Talks on child murders link – Investigation of Sarah Harper case
Times, The (London, England)-April 21, 1986

Detectives investigating the murder of Sarah Harper, aged 10, will attend a conference at Scotland Yard today called to establish any possible links in brutal child killings and abductions in the past eight years.

Officers from more than 20 forces will be at the meeting called by C11, the criminal intelligence department under Commander Philip Corbett.

Yesterday senior detectives from Nottingham and West Yorkshire emphasized that the conference had been planned before the discovery of Sarah’s body in the river Trent on Saturday.

Mr Ron Hadfield, deputy chief constable of Nottinghamshire, did not want to be drawn on connections with other unsolved child murders so early in the inquiry, in case, he said, speculation had an adverse effect on possible witnesses.

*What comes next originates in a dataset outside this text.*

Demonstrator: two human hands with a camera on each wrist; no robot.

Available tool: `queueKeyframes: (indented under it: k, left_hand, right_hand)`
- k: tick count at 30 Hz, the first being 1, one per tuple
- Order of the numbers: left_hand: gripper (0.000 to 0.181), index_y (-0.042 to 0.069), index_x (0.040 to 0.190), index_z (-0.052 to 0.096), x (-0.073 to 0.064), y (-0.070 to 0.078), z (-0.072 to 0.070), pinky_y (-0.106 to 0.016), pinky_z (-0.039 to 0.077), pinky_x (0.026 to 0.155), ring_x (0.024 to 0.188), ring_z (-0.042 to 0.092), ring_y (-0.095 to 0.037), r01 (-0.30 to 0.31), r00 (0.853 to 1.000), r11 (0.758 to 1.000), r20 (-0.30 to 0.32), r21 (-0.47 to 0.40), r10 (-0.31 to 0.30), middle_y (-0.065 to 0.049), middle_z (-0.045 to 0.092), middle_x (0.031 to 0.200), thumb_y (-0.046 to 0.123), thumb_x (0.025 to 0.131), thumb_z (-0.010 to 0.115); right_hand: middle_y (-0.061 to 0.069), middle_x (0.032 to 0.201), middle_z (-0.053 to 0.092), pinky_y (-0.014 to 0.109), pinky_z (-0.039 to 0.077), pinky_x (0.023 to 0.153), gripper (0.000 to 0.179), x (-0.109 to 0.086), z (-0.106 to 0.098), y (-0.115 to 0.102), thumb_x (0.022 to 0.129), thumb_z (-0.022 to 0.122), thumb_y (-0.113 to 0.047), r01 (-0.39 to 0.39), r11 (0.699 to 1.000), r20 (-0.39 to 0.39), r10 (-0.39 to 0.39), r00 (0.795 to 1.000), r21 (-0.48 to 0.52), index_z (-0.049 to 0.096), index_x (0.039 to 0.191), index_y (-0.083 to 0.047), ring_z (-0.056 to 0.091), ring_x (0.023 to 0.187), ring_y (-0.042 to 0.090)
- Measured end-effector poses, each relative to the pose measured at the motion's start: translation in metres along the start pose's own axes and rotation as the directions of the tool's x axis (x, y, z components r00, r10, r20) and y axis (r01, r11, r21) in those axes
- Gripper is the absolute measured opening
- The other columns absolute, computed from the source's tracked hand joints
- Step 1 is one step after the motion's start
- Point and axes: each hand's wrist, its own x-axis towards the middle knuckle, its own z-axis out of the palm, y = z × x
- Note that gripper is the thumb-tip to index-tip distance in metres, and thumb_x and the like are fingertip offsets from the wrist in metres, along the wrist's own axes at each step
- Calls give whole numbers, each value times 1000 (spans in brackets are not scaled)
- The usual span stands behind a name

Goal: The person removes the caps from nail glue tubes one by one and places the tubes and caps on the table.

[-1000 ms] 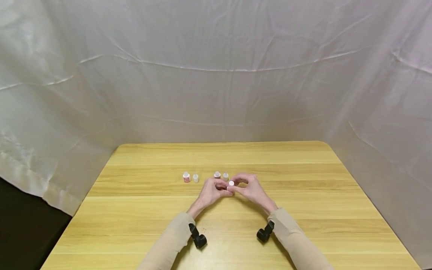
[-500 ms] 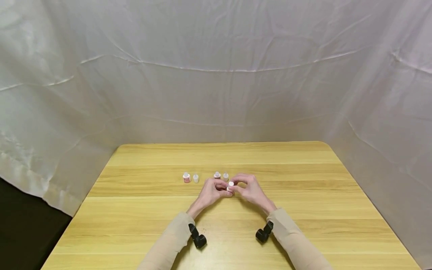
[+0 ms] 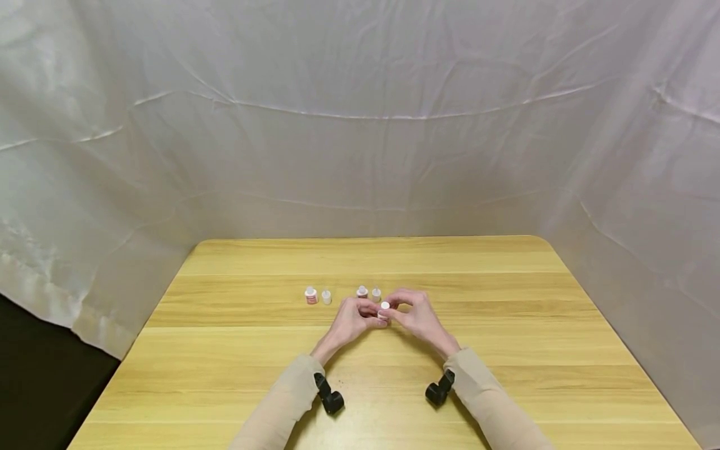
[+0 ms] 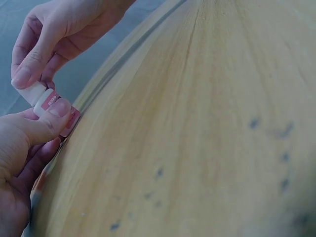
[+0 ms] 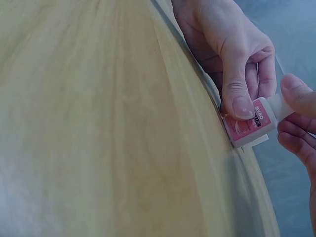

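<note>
Between both hands is a small white bottle (image 5: 251, 123) with a pink label, its base down by the table. My left hand (image 3: 351, 320) grips the bottle's body, thumb across the label, as the left wrist view shows. My right hand (image 3: 420, 317) pinches the white cap (image 4: 32, 93) at the bottle's top between thumb and fingers. Just beyond the left fingers stands another bottle (image 3: 362, 292), its lower part hidden by the hand. Beside it is a small white piece (image 3: 376, 295) with a thin tip pointing up.
Farther left on the wooden table (image 3: 242, 375) stand a third pink-labelled bottle (image 3: 311, 296) and another small white piece (image 3: 326, 298). A pale curtain (image 3: 360, 156) closes off the back and sides. Each sleeve carries a black wrist camera (image 3: 332, 401).
My right wrist has shifted slightly left, and the cap's tilt has varied a little under the right fingers. My left hand keeps its hold in the same spot.
</note>
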Motion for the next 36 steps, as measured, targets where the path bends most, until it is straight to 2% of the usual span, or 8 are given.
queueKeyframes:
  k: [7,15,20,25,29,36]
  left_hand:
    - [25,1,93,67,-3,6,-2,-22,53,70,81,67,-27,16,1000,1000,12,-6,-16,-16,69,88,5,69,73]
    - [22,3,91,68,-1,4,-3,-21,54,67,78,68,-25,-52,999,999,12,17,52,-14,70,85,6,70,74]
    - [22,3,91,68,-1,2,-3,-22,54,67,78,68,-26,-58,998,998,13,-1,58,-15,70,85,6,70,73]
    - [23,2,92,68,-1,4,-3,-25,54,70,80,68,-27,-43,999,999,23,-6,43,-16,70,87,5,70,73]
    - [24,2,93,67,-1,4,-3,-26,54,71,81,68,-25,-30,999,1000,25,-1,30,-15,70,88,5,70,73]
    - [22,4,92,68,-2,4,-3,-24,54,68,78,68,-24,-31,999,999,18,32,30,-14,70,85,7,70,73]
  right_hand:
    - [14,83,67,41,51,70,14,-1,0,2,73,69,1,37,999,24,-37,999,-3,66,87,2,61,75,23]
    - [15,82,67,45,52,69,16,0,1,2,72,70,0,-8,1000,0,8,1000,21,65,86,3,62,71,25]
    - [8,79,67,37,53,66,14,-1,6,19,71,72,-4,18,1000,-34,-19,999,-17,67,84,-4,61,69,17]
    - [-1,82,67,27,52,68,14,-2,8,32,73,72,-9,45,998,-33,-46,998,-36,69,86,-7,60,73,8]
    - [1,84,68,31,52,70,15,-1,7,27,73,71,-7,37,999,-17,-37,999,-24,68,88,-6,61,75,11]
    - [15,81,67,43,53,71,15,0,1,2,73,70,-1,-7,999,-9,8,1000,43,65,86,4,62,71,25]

However, he added: ‘Linking is clearly something we have an open mind on. ‘

The conference will be looking at the murder of 12 children and another four abductions in which bodies were never found. They go back eight years involving children between the ages of five and 16 years. The detectives will be seeking to establish if there are common links between any of the cases.

Yesterday in a radio interview Mr Corbett said: ‘They are all cases where blanks have been drawn. They are extremely frustrating because of the enormous effort that has been expended.

‘Yet we are unable to say whether there are positive connections to be found. It is on Monday that we hope, if there are connections to be made, that we can in fact make them. ‘

Detectives from West Yorkshire, in charge of the Sarah Harper inquiry, will, it is understood, be looking particularly closely at the abduction and murder of Susan Maxwell, aged 11, in 1982 and Caroline Hogg, aged five, a year later.

Both children were snatched near their homes and their bodies later found hundreds of miles away close to motorways. Susan, taken while walking near her home at Coldstream in the Borders was found 15 days later, 200 miles away at Loxley in Staffordshire. Caroline, from Edinburgh, was found 10 days after she vanished, her body dumped near Twycross in Leicestershire.

The nationwide search for Sarah turned into a murder inquiry 24 days after she disappeared from her home in Morley, near Leeds, while visiting the corner shop to buy a loaf of bread.

Despite intensive inquiries police have been unable to find anyone who had seen Sarah after she left the shop shortly after 8 pm to walk the 200 yards home.

The search for her ended at 8:30 am on Saturday as Mr David Moult, of Cribb Close, Wilford, near Nottingham, was out walking his dog along the banks of the river.

Det Supt John Stainthorpe, in charge of the inquiry since Sarah disappeared, said yesterday she had been sexually assaulted and there was evidence of violence on her body.

Mrs Jackie Harper, aged 26, Sarah’s mother, hoped yesterday that the police would ‘get the devil’ responsible. ‘Whoever has done this should come forward. If anyone is shielding him, they too should come forward. ‘

Mr Corbett said the possibility of one murderer or one group responsible for all the cases could not be ruled out.

However, he said, the idea of, for example, one gang operating nationwide was ‘far too dramatic and strong’.

There are known to be similarities between some cases and these are already being investigated by several forces working together.

Mr Corbett is trying to get all the officers in all outstanding cases to come together for a fresh look at the evidence to see if new inquiries are prompted.

Between 30 and 40 officers from 16 forces with the rank of head of CID or assistant chief constable are attending the one-day conference.

The conference has been given extra impetus by the discovery of Sarah Harper’s body and a dual investigation by Essex and London police into the death of two boys.

Mr Corbett said the case conference would start with a presentation on the investigation into the murder of the two boys, Jason Swift, aged 14, and Barry Lewis, aged six.

Provincial officers would then be asked if the cases had any similarities to their own or prompted any comment. This might then spur more discussion.

The delegates will include not only detectives but also staff of forensic science laboratories in England and Scotland who have been involved in the investigations.

The conference is considered especially valuable because at the moment not all incidents are computerized and so there is no easy way of bringing all information together.

Mr Corbett said: ‘The purpose is to allow officers with outstanding cases to compare and contrast details. I hope we will come away from the meeting with more information than we have today. ‘

Among similarities which have been identified in some cases is the fact that funfairs were linked to the disappearance of children in different parts of the country. There was also the fact that a number of the cases showed that the criminal was opportunist rather than planning his attack. In some instances children had been taken close to their homes.

The cases which the police discuss today start with the disappearance of Jenette Tate, aged 13, who vanished after going on a paper-round in Aylesbeare, Devon, in 1978.